One Word: Plastics

On this day in 1933, polyethylene was discovered–by accident–by British scientists Reginald Gibson and Eric William Fawcett. It is one of the first plastics to come into common use.

Familiar to lay people in dozens of iterations, from plastic bags to piping, polyethylene is the most widely used plastic in the world. In fact, polyethylene was first synthesized in 1898 by the German chemist Hans von Pechmann. While heating chemical compound diazomethane, Pechmann noticed a waxy, white substance was formed. His colleagues recognised it and termed it polymethylene.

Decades later, two scientists working at the British industrial giant Imperial Chemical Industries in Northwich, England, made a similar accidental discovery. They were applying extremely high pressure–up to several hundred atmospheres–to a mixture of ethylene and benzaldehyde when they noticed the same telltale waxy, white material. Because the reaction had been helped along by some oxygen contamination, it took another ICI scientist two years to develop the process into a reproducible high-pressure synthesis for polyethylene. The first patents were registered in 1936. During World War II, polyethylene was used as an insulating material for radar cables–and kept as a closely guarded secret. After the war, it was produced commercially and quickly applied to a wide range of usages.

In real life, we encounter this familiar plastic countless times in a day: it cushions our packages, holds our groceries, seals our lunches tight, forms the toys our tots play with, and shapes the interior of our vehicle dashboard. Divided into high- and low-density polyethylene (based on the manufacturing process), the material is known to be cheap, flexible, durable, and chemically resistant. Besides bags and piping, it’s used to make films, packaging materials, containers, and automotive fittings.

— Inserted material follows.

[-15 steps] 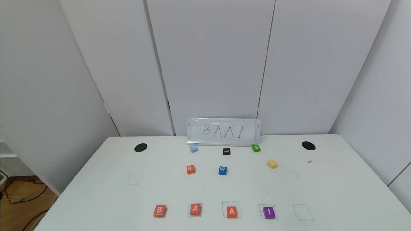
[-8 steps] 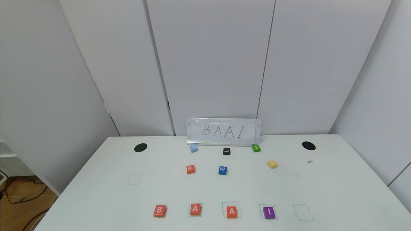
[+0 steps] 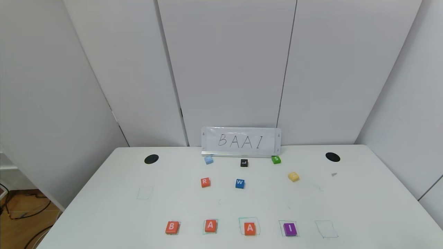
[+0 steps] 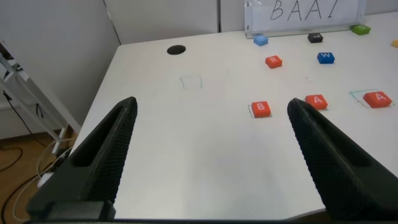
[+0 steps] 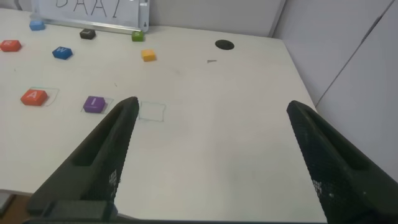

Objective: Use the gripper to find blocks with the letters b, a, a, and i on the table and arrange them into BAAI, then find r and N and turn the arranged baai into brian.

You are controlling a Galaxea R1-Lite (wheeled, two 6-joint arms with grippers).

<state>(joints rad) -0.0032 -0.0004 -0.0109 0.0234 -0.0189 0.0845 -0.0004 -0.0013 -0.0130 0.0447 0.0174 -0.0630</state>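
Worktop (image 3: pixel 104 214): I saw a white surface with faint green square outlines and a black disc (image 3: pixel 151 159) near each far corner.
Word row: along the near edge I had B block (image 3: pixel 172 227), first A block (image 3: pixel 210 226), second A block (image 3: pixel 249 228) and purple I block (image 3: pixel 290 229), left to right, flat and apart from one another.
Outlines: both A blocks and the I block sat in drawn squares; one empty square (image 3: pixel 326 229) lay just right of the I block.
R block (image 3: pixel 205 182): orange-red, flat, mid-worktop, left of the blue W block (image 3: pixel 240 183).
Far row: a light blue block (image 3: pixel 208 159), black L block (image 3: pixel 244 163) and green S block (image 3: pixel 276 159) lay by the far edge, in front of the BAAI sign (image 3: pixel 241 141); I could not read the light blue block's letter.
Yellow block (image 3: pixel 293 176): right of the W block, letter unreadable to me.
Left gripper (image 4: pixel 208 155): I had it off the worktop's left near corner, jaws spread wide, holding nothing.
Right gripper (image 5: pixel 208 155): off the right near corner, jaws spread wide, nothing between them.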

Because of its incredibly widespread usage, environmentalists and scientists are scrutinizing polyethylene’s effect on the environment. The material is based on oil or natural gas and is not biodegradable, earning it censure in some circles. However, it is lightweight (and therefore cheaper to transport), has a long life, and can be produced from renewable sources like sugar cane. The jury is still out on polyethylene’s environmental effect, but the plastic–today the most widely used in the world–is here to stay.